Molecular Horizons Seminar: Professor Nils G. Walter

At least 75% of the human genome is transcribed into RNA, but the vast majority of these transcripts do not code for proteins but rather for ‘non-coding’ RNAs (ncRNAs), many of which remain uncharacterized in terms of their structure and function. Currently, more than 80,000 unique ncRNAs have been identified in human cells, suggesting that for a long time we have underestimated the intricacies involved in human genome maintenance, processing, and regulation by neglecting this far-reaching ‘RNA World. Single molecule fluorescence resonance energy transfer (smFRET) allows us to measure dynamic distances in the underlying regulatory RNA:protein complexes at the 2-8 nm scale, whereas complementary super-resolution localization techniques access diffusive movements in the 10 nm and longer range.

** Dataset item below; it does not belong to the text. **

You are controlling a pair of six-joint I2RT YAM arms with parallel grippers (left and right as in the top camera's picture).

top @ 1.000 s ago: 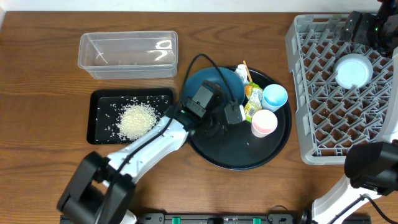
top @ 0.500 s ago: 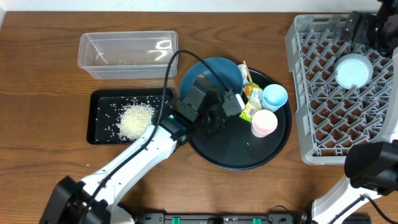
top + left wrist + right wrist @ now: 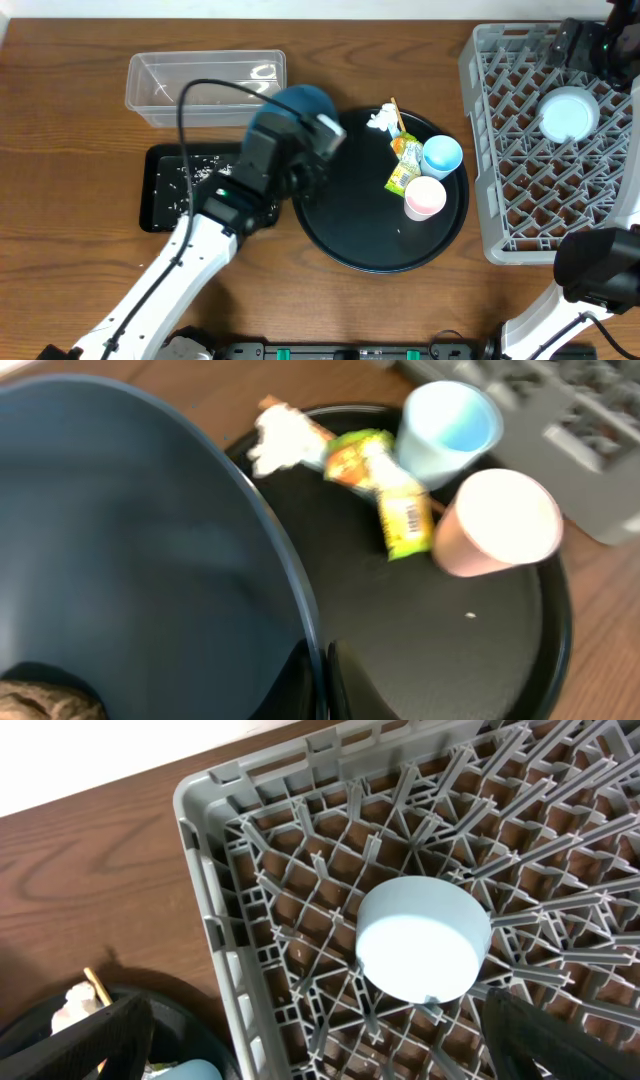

Encapsulating the power of these advances, we have combined single-molecule and biochemical approaches to show that a central, adaptable RNA helix in the widespread manganese-sensing riboswitch functions analogous to a molecular fulcrum to integrate disparate signals for finely balanced bacterial gene expression control. We also have developed approaches for the single molecule tracking of fluorescently labeled proteins and RNAs forming nanodomains within biomolecular condensates, thus probing the liquid-liquid phase separation and fibrilization involved in human pathologies, using the RNA-binding model protein Fused-in-Sarcoma (FUS).